Identify each line below that contains the word "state", and copy it out.

══ Data

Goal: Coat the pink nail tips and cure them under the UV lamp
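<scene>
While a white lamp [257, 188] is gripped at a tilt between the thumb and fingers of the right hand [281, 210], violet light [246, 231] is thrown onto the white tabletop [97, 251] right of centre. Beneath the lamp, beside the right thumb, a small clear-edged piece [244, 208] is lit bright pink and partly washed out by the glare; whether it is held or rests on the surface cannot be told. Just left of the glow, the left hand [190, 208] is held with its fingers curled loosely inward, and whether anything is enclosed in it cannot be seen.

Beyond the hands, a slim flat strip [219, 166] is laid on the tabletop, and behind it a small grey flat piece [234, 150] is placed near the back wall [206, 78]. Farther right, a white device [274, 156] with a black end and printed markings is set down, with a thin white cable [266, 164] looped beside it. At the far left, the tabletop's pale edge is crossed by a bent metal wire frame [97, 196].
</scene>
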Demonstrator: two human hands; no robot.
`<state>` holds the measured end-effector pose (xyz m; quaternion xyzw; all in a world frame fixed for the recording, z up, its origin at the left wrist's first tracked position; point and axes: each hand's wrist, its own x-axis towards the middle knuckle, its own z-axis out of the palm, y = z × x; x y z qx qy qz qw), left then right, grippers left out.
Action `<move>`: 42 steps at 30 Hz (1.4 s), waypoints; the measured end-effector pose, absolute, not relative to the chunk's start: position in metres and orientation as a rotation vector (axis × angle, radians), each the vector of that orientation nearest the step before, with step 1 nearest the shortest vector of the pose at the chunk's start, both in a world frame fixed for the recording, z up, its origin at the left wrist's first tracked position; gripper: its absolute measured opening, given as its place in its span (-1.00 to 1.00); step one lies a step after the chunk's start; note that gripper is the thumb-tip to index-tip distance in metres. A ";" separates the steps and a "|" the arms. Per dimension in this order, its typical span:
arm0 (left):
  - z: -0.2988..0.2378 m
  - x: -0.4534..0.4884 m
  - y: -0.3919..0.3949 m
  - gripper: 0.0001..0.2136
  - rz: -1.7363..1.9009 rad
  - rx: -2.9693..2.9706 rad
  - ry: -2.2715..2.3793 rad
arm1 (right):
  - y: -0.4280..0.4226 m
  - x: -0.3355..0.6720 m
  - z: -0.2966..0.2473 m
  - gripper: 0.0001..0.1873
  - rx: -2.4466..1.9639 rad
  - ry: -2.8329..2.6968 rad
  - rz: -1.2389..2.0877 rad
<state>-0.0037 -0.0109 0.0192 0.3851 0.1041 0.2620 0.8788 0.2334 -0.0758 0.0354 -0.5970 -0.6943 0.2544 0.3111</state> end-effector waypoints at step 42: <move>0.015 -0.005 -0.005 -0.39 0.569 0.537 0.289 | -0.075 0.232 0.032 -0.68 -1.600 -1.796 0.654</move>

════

*Response to this exercise*:
`<state>` holds the measured end-effector pose (xyz m; quaternion xyzw; all in a world frame fixed for the recording, z up, its origin at the left wrist's first tracked position; point and axes: each hand's wrist, its own x-axis towards the middle knuckle, its own z-axis out of the palm, y = z × x; x y z qx qy qz qw), left then right, grippers left out.
<state>-0.0037 -0.0109 0.0192 0.3851 0.1041 0.2620 0.8788 0.2334 -0.0758 0.0354 -0.5970 -0.6943 0.2544 0.3111</state> end-effector waypoints at step 42: <move>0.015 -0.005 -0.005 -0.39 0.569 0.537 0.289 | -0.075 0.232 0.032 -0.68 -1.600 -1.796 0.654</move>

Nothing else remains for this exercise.